倫理観ちゃんのブログ

最高の人生にする

セフレ未満の女になった話

Tinderをインストールして5分くらいで好みの顔の人とマッチした。好きを分散させるために相手になってチヤホヤしてくれる人がいればいいやあ、ってぐらいだったから、挨拶もそこそこに今日会える?って言ってきたその人をアホじゃないの?って思ってなんか理由つけて断ってまじで会う気なかったんだけどなあ、気付いたらホテル行く約束して待ち合わせしてた。

どこいるー?ってかかってきた電話越しの関西弁が混じった落ち着いたトーンの声に少しいいなって思った。スマートにコンビニ寄ってスマートにお支払いをされて部屋に着いて「探検しよ〜」とかっていろんな扉を開けたりして、なかなか手を出されなくて、そういう小細工いらないのになあって思った。あたしはそういうつもりで覚悟決めてきてるんだから、面倒なことはいらなかった。だって好きとかそんなんじゃないし。

ピッタリしたニットワンピを着てたあたしの腰におもむろに手を回して「やっぱめっちゃ細いね、スタイル良くて顔もかわいい」って言って頬を擦り合わせてきてそのままキスされた。ムードもクソもなくときめく瞬間もなくマジ一瞬で終わった。正常位でピストンされてるときに背中に回したあたしの手の冷たさとその背中の熱さの違いにびっくりした。好きでもないひと相手にこんなに喘いでる自分も、こんなに早く射精した相手にも呆れた。アホみたい、アホか。

お互いシャワーを浴びたら少し話をしてベッドで並んで寝た。ずっと寝てた。もはや寝ることがメインで笑う。「ひっついて寝てもいいですか?」って言ったあたしの頭をちょうどいい柔らかさで撫でて、「なんか赤ちゃんみたいな匂いする」って言うから「赤ちゃんじゃないですよ」って怒ったら「赤ちゃんじゃん」って笑って返された。
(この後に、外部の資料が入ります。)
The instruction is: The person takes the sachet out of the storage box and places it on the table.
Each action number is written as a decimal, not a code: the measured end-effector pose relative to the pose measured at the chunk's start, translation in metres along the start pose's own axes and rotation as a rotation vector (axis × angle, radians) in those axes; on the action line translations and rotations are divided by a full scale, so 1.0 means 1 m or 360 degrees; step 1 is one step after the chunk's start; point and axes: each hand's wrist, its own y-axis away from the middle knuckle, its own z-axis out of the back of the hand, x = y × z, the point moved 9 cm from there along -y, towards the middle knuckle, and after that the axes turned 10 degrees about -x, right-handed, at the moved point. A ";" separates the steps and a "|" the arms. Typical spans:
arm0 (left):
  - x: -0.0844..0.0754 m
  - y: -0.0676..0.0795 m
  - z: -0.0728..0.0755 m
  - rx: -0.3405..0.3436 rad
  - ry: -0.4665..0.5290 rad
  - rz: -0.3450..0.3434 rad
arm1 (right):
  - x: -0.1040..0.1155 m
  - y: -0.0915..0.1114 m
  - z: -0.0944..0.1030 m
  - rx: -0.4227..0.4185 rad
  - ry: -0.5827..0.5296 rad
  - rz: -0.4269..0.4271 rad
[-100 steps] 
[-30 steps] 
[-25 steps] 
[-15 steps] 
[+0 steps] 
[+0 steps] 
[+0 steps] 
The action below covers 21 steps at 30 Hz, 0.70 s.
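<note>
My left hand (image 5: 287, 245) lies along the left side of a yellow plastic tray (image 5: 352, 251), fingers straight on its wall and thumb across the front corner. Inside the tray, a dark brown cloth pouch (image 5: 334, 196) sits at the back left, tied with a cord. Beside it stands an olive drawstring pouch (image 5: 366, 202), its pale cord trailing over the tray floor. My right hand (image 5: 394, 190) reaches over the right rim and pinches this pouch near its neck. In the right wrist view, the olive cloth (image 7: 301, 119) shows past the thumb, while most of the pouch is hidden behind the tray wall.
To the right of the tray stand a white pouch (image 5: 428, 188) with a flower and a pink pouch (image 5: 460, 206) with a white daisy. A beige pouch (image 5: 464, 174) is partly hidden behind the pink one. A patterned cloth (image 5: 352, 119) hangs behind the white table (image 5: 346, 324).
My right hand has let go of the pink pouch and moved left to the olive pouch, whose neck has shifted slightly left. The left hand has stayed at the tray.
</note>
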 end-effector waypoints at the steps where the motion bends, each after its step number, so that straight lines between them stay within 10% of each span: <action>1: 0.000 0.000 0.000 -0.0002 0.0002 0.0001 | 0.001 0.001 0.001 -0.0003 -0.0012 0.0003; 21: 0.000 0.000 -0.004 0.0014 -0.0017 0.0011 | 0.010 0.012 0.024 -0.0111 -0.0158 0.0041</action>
悔しくて彼が寝てるときに頭を撫でて「寝顔赤ちゃんみたいでかわいいですね」って言ったら寝ぼけて「んん〜」って返ってきてやっぱり可愛くて悔しかった。勝てないなあって思った。

フロントからの電話で起こされて、あたしは洗面所で白いシャツのボタンを留める好きでもなんでもない男の姿をベッドの上からボーっと眺めていた。

思い返せばセックス以外で一回も手を繋がなかったな、思い返せば一回も名前を呼ばなかったな。会う前と比べて極端に減ったLINEに腹が立つから返信はしないでおく。SNSでも見つけてストーキングしてやろうかと思ったけど、名前の漢字も苗字さえも知らないし、ほんとになんも知らない、勝てないなあって悔しい。

可愛いとか好きとか泊まりに来てとか早く会いたいとかそういう甘い言葉が全部セックスの付属品だって痛いほどわかってる。どれくらいクズかもわかってる。好きになったら苦しいだけだってわかってる。だからあたしは絶対好きにならない、あたしは引っかからない、多分。でも彼氏の吸わない銘柄のタバコの煙とクシャってなった吸殻を忘れられそうにない。流されやすい自分が悔しくて、あたしは彼の啄ばむようなキスだけが好きになれそうにない。